Read the listing below and copy out every line that holds "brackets".
-- Opening Marker --
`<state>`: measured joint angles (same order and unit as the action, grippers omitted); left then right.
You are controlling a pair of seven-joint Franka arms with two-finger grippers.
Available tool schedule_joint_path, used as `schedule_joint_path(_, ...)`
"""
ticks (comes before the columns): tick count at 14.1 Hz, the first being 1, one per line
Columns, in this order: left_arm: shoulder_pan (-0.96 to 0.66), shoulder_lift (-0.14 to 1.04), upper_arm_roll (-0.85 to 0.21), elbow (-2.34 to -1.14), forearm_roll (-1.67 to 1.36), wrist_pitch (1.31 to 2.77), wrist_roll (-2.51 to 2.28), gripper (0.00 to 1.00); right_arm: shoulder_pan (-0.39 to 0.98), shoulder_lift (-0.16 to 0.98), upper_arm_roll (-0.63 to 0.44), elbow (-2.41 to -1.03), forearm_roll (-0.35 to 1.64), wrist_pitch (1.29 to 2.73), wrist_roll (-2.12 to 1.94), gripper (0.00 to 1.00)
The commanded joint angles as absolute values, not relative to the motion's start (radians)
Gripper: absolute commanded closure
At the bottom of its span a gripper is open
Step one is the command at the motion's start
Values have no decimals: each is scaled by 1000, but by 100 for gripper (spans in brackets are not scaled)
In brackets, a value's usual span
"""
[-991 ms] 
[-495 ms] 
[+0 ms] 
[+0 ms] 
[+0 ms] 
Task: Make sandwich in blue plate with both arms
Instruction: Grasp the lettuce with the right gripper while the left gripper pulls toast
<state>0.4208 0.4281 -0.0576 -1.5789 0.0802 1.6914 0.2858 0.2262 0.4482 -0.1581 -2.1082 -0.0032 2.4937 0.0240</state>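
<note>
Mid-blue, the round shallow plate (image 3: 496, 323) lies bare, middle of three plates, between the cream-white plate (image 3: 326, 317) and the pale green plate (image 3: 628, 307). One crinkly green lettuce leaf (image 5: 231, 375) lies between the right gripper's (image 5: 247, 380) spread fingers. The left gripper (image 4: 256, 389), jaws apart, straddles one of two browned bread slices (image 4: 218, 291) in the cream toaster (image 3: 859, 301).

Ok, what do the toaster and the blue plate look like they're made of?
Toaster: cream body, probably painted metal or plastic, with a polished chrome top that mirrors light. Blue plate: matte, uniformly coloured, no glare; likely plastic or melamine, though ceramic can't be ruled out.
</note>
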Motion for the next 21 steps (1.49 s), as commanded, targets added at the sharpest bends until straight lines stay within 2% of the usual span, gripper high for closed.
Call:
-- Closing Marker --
* Result of this task
Values have no decimals: each is scaled by 1000, but by 100 for gripper (spans in brackets are not scaled)
In brackets, a value's usual span

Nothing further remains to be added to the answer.